Dataset content section start
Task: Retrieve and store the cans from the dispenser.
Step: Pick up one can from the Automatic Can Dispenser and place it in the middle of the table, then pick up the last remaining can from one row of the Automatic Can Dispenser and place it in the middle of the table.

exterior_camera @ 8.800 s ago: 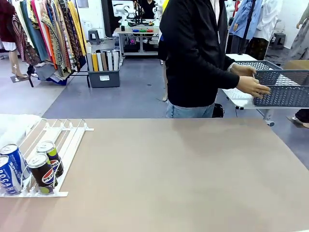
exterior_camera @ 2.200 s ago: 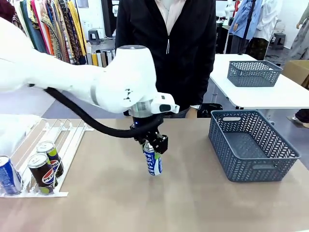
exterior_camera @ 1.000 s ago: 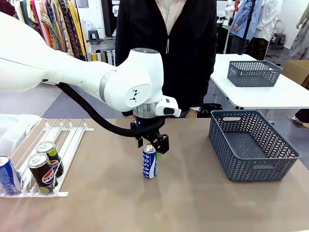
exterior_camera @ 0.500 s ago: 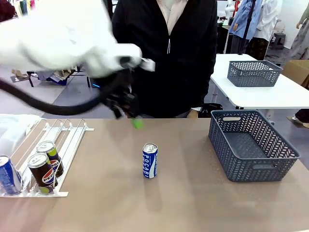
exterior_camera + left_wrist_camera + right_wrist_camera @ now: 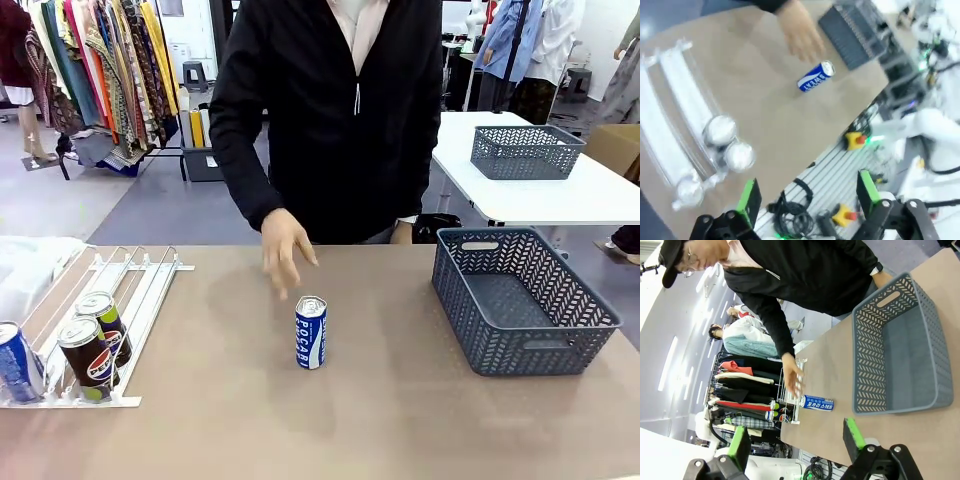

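One blue can (image 5: 311, 333) stands upright and alone in the middle of the table, also seen from above as the blue can (image 5: 816, 76) and from the side as the blue can (image 5: 816, 403). A person's hand (image 5: 285, 250) hovers just behind it, not touching. The white dispenser (image 5: 135, 285) lies at the left, holding a blue can (image 5: 15, 362) and two black cans (image 5: 88, 358) at its low end. My left gripper (image 5: 807, 195) is open, high above the table with nothing in it. My right gripper (image 5: 796, 437) is open too, far from the can.
A dark grey mesh basket (image 5: 525, 300) sits at the table's right. A second basket (image 5: 525, 150) rests on a white table behind. The person stands at the far edge, leaning in. A white plastic bag (image 5: 30, 262) lies beside the dispenser.
My left gripper let go of the blue can, rose and swung away left out of the front view. The person's hand has come down toward the can.
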Available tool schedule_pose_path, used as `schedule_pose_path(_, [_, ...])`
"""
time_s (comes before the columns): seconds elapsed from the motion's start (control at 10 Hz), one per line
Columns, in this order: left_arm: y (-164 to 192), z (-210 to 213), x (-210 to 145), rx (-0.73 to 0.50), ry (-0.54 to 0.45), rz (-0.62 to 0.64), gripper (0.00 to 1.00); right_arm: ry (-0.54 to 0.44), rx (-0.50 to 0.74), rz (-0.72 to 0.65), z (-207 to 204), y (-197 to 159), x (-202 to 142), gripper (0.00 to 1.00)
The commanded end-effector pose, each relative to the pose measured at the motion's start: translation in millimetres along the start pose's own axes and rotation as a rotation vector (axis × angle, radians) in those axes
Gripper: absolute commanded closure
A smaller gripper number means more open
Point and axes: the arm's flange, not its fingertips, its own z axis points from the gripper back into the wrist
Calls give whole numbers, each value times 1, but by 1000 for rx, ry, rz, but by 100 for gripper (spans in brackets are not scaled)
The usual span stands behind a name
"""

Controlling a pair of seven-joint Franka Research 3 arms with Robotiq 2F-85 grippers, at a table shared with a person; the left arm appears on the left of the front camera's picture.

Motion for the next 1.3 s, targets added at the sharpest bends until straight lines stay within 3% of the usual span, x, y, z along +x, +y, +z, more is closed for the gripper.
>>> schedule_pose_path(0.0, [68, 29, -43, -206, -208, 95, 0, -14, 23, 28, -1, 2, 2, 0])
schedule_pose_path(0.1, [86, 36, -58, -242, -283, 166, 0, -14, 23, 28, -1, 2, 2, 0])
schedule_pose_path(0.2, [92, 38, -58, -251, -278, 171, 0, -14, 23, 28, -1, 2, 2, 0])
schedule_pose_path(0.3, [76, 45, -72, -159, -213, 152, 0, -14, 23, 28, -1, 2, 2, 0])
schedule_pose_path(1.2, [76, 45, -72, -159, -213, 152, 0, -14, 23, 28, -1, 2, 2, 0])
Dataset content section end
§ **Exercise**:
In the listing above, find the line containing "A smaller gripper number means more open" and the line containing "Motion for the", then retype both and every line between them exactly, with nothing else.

§ **Written answer**:
A smaller gripper number means more open
Point and axes: the arm's flange, not its fingertips, its own z axis points from the gripper back into the wrist
Calls give whole numbers, each value times 1, but by 1000 for rx, ry, rz, but by 100 for gripper (spans in brackets are not scaled)
The usual span stands behind a name
"""

Controlling a pair of seven-joint Franka Research 3 arms with Robotiq 2F-85 grippers, at a table shared with a person; the left arm appears on the left of the front camera's picture.

Motion for the next 1.3 s, targets added at the sharpest bends until straight lines stay within 3% of the usual span, x, y, z along +x, +y, +z, more is closed for the gripper.

The work for this exercise is now done.